Re^2: How to secure SQLite3 in Windows IIS CGI
by afoken (Canon) on May 31, 2019 at 15:36 UTC
    SQLite Encryption Extension

    Second paragraph on that page (emphasis mine):

    Some of the documentation on this website is open to viewing by the general public. However, access to the SEE source code and precompiled binaries requires a username and password, which is available only to licensees. Perpetual source-code licenses are available for purchase separately.

    So, security by obscurity? Sorry, but that has a certain unwelcome smell. See Kerckhoffs's principle.

    https://www.sqlite.org/see/doc/release/www/readme.wiki lists the following algorithms:

    • RC4 with security enhancements
    • AES-128 in OFB mode
    • AES-128 in CCM mode
    • AES-256 in OFB mode
    • Simple XOR (in the text below the list)

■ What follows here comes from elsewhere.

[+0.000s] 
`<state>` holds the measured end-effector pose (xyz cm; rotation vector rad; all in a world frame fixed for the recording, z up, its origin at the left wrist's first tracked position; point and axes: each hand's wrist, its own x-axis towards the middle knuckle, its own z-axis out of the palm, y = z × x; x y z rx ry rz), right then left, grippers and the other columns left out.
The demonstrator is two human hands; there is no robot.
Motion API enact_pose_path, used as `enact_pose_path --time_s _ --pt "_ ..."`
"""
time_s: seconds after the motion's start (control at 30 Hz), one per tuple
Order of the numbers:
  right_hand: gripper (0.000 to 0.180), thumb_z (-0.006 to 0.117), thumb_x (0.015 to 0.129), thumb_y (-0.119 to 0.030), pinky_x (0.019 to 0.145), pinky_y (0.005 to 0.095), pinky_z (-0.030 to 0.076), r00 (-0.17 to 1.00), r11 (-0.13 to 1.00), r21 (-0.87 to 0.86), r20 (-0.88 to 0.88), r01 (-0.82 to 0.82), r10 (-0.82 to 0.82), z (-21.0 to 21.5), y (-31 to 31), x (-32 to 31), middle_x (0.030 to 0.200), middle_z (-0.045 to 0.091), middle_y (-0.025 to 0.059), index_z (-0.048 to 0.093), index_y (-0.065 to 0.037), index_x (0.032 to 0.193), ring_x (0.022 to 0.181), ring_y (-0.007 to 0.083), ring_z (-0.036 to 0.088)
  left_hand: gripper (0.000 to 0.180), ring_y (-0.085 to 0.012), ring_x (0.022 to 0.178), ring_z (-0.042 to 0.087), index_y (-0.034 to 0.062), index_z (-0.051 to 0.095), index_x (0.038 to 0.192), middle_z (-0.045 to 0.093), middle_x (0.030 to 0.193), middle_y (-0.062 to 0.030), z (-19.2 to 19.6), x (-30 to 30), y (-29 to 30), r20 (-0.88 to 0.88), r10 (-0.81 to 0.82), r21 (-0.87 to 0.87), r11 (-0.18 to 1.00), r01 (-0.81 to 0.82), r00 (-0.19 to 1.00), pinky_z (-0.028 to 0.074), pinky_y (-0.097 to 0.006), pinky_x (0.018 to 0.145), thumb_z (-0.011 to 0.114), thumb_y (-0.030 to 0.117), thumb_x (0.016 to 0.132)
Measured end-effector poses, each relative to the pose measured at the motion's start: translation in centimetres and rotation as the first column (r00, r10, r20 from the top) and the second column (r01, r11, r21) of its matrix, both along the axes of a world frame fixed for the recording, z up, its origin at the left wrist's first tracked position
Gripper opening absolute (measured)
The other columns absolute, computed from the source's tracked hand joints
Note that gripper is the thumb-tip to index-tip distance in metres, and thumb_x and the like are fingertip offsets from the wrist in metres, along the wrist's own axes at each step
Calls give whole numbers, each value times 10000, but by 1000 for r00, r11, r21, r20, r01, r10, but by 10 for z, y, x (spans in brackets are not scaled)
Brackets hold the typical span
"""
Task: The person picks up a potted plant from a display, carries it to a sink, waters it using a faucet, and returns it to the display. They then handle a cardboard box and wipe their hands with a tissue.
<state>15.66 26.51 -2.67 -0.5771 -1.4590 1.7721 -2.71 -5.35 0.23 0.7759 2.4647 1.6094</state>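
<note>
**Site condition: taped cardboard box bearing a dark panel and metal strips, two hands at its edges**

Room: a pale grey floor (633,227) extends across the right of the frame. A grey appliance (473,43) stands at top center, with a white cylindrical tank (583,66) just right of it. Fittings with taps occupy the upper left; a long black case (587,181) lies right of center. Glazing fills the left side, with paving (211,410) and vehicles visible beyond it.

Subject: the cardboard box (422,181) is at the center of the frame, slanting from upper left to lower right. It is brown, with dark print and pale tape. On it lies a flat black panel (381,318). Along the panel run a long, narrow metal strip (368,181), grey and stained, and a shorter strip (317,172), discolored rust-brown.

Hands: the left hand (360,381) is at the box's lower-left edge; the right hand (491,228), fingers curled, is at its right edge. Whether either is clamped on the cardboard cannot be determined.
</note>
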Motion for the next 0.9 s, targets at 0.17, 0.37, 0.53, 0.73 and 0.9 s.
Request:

    XOR is explicitly documented as "demonstration module that does not do real encryption". Consider it broken.

    RC4 is insecure, if not broken. Period. See RC4. There are no agreed "security enhancements".

    AES-128 is probably still ok, if implemented correctly. But side channel attacks can be very efficient, recovering the entire 128-bit key using 6 to 7 blocks of encrypted content. See Advanced Encryption Standard.

    AES-256 should be ok, if implemented correctly.

    How can you check if AES is implemented correctly? How can you check the "security enhancemments" for RC4? Well, buy the pig in the poke, then look at what you bought. Security by obscurity.

    Alexander

    --
    Today I will gladly share my knowledge and experience, for there are no sweeter words than "I told you so". ;-)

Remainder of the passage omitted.